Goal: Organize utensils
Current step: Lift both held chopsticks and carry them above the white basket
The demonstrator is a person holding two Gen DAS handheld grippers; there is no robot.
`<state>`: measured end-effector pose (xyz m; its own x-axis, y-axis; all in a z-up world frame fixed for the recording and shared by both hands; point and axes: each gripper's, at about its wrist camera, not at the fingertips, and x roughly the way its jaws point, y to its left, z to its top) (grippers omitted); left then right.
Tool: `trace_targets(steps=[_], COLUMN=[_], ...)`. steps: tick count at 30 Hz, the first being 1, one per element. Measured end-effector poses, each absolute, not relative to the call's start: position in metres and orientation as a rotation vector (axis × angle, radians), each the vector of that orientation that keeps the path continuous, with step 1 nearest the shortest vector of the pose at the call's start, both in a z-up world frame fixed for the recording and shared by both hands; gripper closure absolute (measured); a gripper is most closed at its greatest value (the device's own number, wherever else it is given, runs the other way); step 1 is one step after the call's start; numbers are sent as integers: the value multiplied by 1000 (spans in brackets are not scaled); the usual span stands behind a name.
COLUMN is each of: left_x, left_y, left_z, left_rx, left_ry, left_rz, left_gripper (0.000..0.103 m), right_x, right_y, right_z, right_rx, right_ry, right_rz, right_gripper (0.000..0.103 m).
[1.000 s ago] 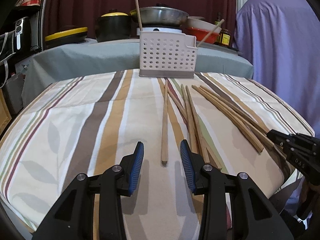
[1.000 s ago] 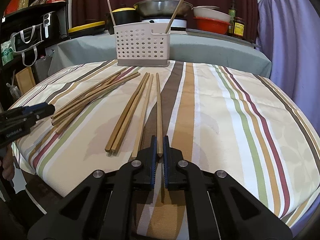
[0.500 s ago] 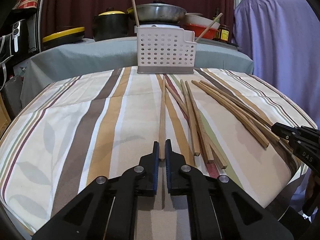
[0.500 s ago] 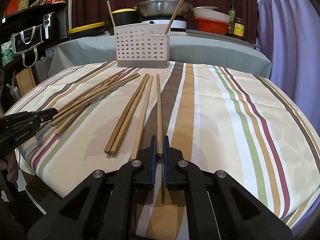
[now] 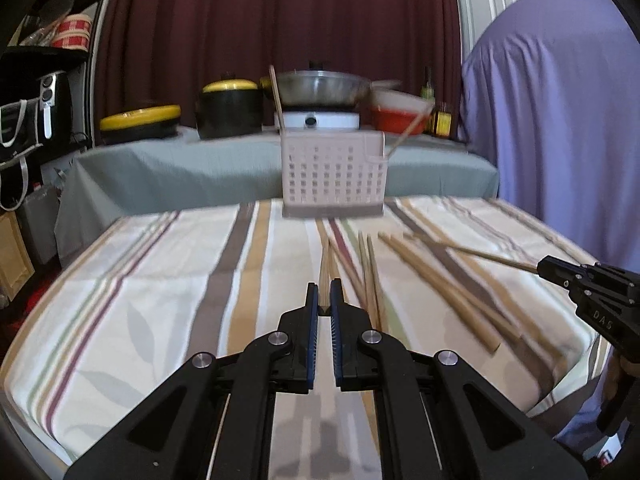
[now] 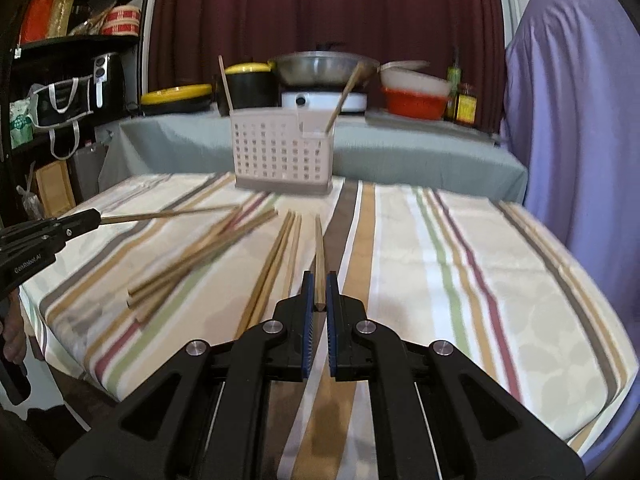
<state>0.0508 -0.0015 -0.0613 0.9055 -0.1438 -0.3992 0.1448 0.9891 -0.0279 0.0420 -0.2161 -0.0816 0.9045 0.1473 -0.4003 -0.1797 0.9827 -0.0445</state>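
Observation:
My left gripper (image 5: 324, 295) is shut on the near end of a wooden chopstick (image 5: 324, 270) and holds it lifted, pointing at the white perforated utensil basket (image 5: 334, 174). My right gripper (image 6: 319, 292) is shut on another chopstick (image 6: 319, 252), also lifted off the striped tablecloth. The left gripper with its chopstick (image 6: 168, 213) shows at the left of the right wrist view; the right gripper (image 5: 556, 270) with its chopstick (image 5: 480, 254) shows at the right of the left wrist view. Several loose chopsticks (image 6: 200, 256) lie on the cloth. The basket (image 6: 280, 152) holds two chopsticks.
Behind the basket a grey-covered counter (image 6: 400, 152) carries pots, a wok on a burner (image 6: 324, 68), bowls and bottles. A black shelf unit (image 6: 60, 80) stands at the left. A purple-draped shape (image 6: 580, 120) rises at the right of the table.
My left gripper closed on a chopstick. Both grippers have lifted their chopsticks off the cloth and tilted up; both views are blurred by motion.

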Motion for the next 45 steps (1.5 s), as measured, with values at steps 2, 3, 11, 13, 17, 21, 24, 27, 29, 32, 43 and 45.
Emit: trace_targets(steps=[2,3,11,13,17,21,24,27,29,32,43,45], left_x=[48,47,42,43,43,46,51,56,59,63,92,99], left_y=[0,0,11,14,17,21,23,25,27,28,31,31], left_z=[-52,-47,-4,5,18,28,33,35,38,42,78,86], left_rx=[-1,-3,-37,-45,-51,-58,-61,-64,-68,-74,-89,-85], left_ry=[387,374,279,262,235,219,217,219,219,216,192,184], left_rz=[-147,-145,-127,-122,-114,-109,-111,-112,-112,-111,-139,-146], left_gripper=[96,96,96,96,96,96,96,96,96,96,96,96], right_x=[40,39,35,35,37,42,51,63,69,80,124,133], right_y=[-216,-216,-218,-217,-217,-216,-215,-214,-214,-213,-212,-211], right_z=[-70,-65,-23,-14,4,16,21,26,28,34,68,82], right_rx=[-90,-90,-88,-89,-90,-89,-86,-79,-78,-73,-51,-50], right_ry=[375,364,260,238,201,182,181,179,179,178,149,123], right_rz=[167,168,181,186,191,195,195,198,199,206,258,271], right_gripper=[97,97,97,97,97,97,97,97,97,97,97,97])
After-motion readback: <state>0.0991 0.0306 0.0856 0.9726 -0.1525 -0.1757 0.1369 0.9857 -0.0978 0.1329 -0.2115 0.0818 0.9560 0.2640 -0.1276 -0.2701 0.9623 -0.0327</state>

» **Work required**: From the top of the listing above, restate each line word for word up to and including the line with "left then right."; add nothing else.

» **Solution for this problem**:
Goal: Organize utensils
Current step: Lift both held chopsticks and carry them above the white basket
The demonstrator is a person holding two Gen DAS handheld grippers; there is no robot.
`<state>`: measured end-effector pose (xyz m; its own x-axis, y-axis; all in a z-up world frame fixed for the recording and shared by both hands; point and axes: each gripper's, at about its wrist camera, not at the fingertips, and x roughly the way its jaws point, y to its left, z to its top) (grippers omitted); left then right.

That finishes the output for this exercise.